In the new year I’ll be directing a short film called A Cautionary Tale, written by Steve Deery and produced by Sophia Ramcharan. This will be my first time directing without (co-)writing or (co-)producing too. (Steve got in touch with me after seeing the Stop/Eject trailer at a FiveLamps Film Night in Derby.) As usual, I’ll be documenting the filmmaking process on this blog.

A Cautionary Tale is a drama with a supernatural twist, featuring various authors who visit a cottage retreat to write, in several time periods from 1903 to the present.

It’s interesting in this prep stage how things I did unconsciously or which were inextricably entangled with the writing on other projects, require much more conscious thought and are much more clearly delineated when solely directing.

Other than providing notes on the various drafts of Steve’s screenplay, my first job was provide character breakdowns so Sophia could issue a casting call. First of all I went through the script and picked out all the clues Steve had provided about the characters. Then I sat down to compose backstories for them.
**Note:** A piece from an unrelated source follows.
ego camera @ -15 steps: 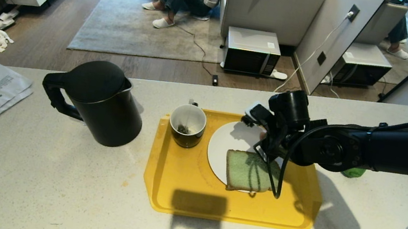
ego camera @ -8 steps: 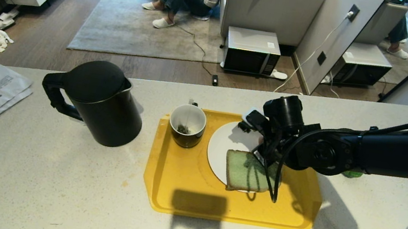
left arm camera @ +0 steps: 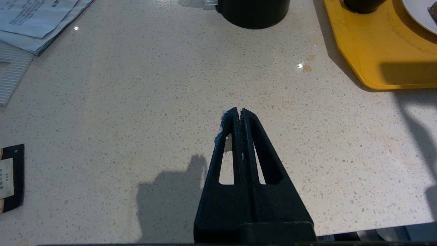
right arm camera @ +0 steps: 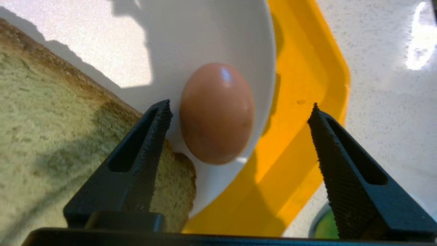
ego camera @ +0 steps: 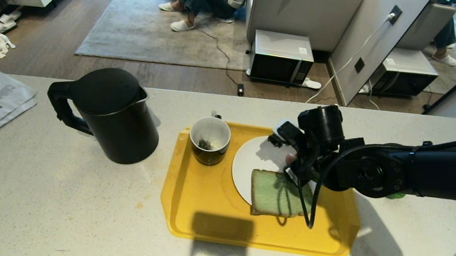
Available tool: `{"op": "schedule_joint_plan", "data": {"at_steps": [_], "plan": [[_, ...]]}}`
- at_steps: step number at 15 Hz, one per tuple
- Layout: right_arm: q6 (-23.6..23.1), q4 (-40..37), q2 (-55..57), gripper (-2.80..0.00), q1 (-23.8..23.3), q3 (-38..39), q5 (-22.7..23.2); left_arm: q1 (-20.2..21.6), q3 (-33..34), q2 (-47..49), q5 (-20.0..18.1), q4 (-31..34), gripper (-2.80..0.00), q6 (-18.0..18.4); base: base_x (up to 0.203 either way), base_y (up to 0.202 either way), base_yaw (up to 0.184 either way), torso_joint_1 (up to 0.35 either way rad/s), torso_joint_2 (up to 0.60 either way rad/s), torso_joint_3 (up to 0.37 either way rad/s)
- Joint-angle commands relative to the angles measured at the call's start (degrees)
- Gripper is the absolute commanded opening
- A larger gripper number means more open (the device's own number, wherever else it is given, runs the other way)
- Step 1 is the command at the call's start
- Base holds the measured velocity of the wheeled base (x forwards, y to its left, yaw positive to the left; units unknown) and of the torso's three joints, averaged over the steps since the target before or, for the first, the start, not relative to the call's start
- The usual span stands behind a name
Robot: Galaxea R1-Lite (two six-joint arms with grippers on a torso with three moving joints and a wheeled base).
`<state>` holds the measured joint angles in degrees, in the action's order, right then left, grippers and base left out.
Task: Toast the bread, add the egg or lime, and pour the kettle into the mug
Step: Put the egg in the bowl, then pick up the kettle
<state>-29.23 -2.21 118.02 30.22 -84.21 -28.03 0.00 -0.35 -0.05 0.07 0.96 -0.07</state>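
While the kettle (ego camera: 112, 113) and mug (ego camera: 209, 139) sit untouched, the right gripper (right arm camera: 239, 112) has just spread wide, leaving the egg (right arm camera: 216, 112) resting on the plate (ego camera: 252, 160) beside the bread (ego camera: 277, 194), so pouring's probably next

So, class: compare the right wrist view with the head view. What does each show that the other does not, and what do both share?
Only the right wrist view shows the egg clearly, lying whole on the white plate beside the bread, with the right gripper open, jaws wide to either side of the egg.

Only the head view shows the kettle on the counter, the mug with its teabag on the tray, and a person seated on the floor beyond.

Both show the bread, the plate, the yellow tray and a bit of green at the tray's far side.
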Motion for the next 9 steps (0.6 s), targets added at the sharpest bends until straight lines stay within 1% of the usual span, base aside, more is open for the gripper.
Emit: {"op": "schedule_joint_plan", "data": {"at_steps": [1,4,7,8,9], "plan": [[-0.03,0.05,-5.05,0.0,0.74,1.71,0.06,0.0,0.0,-0.04,0.01,0.0,-2.8,-0.01,0.0,0.0,0.0,0.0,0.0,0.0],[1.56,0.09,-12.17,0.0,1.58,3.19,0.14,0.0,0.0,-0.04,0.01,0.0,-2.8,-0.01,0.0,0.0,0.0,0.0,0.0,0.0],[2.8,0.1,-21.06,0.0,0.83,4.96,0.1,0.0,0.0,-0.04,0.01,0.0,-2.8,-0.01,0.0,0.0,0.0,0.0,0.0,0.0],[3.54,0.05,-24.77,-2.8,0.29,6.33,0.12,0.0,0.0,-0.04,0.01,0.0,-2.8,-0.01,0.0,0.0,0.0,0.0,0.0,0.0],[4.27,0.0,-28.5,-2.8,-0.5,8.01,0.14,0.0,0.0,-0.04,0.01,0.0,-2.8,-0.01,0.0,0.0,0.0,0.0,0.0,0.0]]}}
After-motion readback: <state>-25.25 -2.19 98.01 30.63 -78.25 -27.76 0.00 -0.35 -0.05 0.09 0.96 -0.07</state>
There was an easy way into these, because two questions immediately arose for each of the authors: what kind of novel were they writing, and why had their publishers felt it necessary to pack them off to this retreat?
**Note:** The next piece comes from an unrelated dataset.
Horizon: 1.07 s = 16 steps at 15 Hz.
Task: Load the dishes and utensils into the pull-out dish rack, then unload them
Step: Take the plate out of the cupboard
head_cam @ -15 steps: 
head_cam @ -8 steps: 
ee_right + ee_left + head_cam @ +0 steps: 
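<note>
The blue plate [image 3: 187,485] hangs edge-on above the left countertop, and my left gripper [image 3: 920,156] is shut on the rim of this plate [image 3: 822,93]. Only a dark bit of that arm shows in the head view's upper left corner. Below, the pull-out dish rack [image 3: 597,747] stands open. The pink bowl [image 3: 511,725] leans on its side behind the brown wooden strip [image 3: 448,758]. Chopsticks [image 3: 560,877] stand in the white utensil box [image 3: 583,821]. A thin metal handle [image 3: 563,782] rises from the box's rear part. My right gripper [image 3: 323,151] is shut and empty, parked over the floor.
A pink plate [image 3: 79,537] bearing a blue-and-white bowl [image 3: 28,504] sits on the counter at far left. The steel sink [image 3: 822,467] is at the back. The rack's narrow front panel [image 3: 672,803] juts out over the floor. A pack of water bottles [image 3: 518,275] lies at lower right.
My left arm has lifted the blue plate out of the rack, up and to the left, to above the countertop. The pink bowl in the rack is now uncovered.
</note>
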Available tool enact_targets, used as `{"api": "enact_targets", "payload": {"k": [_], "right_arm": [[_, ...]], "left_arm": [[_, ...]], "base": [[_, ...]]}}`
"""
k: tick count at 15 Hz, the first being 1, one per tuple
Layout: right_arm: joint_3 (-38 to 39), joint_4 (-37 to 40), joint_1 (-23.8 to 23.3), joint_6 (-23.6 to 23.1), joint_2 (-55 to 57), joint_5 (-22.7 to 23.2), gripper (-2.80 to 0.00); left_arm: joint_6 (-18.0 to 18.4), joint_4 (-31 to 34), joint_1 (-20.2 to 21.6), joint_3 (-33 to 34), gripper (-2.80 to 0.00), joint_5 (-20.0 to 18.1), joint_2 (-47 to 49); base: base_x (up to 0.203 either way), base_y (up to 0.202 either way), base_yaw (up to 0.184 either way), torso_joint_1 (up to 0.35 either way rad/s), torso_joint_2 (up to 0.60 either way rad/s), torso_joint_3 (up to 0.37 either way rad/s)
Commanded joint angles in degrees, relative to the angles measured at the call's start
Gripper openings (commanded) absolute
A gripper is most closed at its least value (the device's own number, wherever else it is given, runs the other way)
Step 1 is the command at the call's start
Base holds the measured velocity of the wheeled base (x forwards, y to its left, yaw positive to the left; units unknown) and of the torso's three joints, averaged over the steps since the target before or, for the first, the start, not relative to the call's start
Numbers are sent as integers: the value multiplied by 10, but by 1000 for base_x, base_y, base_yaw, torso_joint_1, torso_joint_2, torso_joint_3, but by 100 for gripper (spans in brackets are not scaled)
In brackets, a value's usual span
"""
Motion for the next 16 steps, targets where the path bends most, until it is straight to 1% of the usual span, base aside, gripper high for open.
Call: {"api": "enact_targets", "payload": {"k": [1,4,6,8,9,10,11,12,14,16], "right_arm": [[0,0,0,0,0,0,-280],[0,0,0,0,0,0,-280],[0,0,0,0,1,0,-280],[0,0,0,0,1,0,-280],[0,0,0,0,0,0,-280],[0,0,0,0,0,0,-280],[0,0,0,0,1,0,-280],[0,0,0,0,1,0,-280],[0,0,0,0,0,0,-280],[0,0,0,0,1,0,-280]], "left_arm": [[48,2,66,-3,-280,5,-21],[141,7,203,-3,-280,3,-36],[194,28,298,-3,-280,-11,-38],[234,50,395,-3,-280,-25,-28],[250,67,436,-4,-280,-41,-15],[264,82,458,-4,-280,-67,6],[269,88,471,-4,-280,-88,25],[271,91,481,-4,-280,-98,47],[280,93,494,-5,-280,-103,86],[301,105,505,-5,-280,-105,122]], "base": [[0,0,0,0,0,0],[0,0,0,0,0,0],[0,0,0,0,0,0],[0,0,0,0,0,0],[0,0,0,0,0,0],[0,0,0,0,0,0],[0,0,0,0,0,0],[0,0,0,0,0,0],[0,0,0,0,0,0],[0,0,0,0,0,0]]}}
Another image from the moodboard
Another image from the moodboard

In the case of the 1903 authoress, I was highly influenced by a compendium of Frankenstein-related stories I was reading at the time; I decided to make her a gothic horror writer, with Mary Shelley her heroine. This fit neatly with the supernatural elements of the story, and led me to a key decision on the tone of the film: that I would give the whole thing a gothic edge.

I immediately began researching the genre, watching The Others, Sleepy Hollow, and The Elephant Man at a convenient BFI Gothic Season screening. I noted how framing and pacing were used to create atmosphere and sense of dread, and arrived at a keyword for my vision of A Cautionary Tale: trapped. Soon I had a page of notes on how this would come across in the camerawork, to go with my two pages of backstories for the characters and the house.

I’ve also started a moodboard on Pinterest. It’s weird to think that a year ago, before doing FilmWorks – on which, incidentally, Sophia was a fellow participant – I’d never even heard of a moodboard. Now I can’t imagine going into a project without one of these scrapbooks (virtual or otherwise) of visual references. The images in this post are from the board.